> Task description
Look through the data below and extract, unchanged, the lines from the one that contains "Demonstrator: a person" to the one that contains "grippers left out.", both included.

> Data to use
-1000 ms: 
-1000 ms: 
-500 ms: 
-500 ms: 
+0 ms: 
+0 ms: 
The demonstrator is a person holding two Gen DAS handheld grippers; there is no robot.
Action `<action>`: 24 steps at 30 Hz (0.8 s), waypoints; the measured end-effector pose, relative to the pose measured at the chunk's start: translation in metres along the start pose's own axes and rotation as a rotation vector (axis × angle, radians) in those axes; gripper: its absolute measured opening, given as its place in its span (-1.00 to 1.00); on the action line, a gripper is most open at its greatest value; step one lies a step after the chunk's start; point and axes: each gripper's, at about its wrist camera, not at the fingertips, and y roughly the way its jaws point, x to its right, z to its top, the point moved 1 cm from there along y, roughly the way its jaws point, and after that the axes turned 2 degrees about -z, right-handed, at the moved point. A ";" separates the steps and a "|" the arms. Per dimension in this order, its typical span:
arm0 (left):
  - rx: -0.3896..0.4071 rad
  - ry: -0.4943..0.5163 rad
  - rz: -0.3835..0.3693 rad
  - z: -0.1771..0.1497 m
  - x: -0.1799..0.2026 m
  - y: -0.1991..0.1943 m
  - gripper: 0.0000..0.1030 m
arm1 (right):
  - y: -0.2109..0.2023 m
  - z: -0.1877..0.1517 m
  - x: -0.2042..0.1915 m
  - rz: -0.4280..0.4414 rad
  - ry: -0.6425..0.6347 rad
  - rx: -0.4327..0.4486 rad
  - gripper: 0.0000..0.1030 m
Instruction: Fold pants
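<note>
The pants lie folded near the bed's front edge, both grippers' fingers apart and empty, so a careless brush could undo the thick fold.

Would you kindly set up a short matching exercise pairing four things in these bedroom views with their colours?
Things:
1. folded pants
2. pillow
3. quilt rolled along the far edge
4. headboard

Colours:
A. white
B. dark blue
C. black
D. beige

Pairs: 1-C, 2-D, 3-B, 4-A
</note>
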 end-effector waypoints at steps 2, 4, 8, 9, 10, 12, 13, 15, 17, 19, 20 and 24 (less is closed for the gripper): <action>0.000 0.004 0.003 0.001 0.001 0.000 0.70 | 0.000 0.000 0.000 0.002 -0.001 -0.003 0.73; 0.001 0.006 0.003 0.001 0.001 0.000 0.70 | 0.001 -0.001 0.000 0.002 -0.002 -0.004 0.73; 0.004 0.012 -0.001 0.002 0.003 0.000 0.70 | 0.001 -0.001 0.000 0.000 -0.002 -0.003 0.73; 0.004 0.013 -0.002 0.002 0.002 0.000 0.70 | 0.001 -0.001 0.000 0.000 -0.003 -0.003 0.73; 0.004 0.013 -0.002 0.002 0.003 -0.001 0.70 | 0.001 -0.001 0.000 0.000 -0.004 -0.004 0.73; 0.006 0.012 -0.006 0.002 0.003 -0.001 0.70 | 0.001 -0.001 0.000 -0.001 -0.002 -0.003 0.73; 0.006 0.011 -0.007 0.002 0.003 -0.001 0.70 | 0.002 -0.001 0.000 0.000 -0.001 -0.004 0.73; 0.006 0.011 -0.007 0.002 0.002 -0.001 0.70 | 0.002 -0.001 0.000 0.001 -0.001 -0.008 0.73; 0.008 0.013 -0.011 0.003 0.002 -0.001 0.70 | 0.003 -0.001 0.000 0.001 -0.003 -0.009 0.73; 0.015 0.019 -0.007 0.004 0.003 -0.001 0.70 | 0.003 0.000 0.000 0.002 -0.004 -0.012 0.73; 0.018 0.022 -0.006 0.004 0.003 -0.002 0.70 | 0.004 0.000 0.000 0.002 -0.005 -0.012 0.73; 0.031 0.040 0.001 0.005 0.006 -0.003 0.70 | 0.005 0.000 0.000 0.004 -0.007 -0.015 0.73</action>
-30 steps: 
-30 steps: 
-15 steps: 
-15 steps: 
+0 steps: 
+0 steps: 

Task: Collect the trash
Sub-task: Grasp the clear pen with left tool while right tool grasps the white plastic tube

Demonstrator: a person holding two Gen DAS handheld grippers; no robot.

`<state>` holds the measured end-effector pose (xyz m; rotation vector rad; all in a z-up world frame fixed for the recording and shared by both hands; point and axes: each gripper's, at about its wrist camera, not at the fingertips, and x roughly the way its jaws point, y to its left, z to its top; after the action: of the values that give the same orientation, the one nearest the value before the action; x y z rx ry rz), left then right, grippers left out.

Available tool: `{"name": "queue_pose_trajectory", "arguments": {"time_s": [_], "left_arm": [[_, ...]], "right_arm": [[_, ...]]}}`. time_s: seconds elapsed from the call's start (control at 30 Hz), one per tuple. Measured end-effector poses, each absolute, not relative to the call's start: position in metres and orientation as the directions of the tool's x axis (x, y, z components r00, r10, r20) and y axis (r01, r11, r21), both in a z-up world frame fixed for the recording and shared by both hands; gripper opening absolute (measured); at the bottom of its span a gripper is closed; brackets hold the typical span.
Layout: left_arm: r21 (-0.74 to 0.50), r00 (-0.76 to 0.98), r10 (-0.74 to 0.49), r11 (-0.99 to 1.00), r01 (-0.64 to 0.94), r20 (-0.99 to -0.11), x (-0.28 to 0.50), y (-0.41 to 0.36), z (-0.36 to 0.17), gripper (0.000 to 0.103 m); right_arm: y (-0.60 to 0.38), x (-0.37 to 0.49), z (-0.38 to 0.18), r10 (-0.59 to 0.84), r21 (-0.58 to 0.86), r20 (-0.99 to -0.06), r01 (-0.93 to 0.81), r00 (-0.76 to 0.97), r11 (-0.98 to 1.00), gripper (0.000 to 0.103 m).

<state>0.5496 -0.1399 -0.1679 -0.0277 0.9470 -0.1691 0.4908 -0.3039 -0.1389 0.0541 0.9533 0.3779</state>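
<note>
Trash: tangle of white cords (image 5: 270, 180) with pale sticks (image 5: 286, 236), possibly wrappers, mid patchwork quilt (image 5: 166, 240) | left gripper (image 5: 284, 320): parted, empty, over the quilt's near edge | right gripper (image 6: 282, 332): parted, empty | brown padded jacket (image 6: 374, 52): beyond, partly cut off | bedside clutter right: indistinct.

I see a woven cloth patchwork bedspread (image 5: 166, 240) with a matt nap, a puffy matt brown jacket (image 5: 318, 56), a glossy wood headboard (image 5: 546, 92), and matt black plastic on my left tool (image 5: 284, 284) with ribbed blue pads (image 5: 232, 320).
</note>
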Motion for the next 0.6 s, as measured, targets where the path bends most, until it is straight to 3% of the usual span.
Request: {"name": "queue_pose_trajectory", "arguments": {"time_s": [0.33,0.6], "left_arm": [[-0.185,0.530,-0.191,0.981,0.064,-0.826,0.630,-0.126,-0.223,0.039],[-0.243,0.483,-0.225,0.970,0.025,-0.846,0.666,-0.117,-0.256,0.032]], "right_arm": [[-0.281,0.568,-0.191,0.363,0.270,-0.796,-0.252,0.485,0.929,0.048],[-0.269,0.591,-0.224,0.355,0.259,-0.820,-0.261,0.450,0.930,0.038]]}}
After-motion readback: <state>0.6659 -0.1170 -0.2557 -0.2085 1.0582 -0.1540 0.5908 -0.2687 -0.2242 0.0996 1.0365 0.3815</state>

> Answer area
Demonstrator: a person holding two Gen DAS handheld grippers; no robot.

`<state>` holds the measured end-effector pose (xyz m; rotation vector rad; all in a z-up world frame fixed for the recording and shared by both hands; point and axes: each gripper's, at about its wrist camera, not at the fingertips, and x roughly the way its jaws point, y to its left, z to its top; after the action: of the values that give the same orientation, the one nearest the value before the action; x y z rx ry rz), left then right, grippers left out.

The output given here is complete.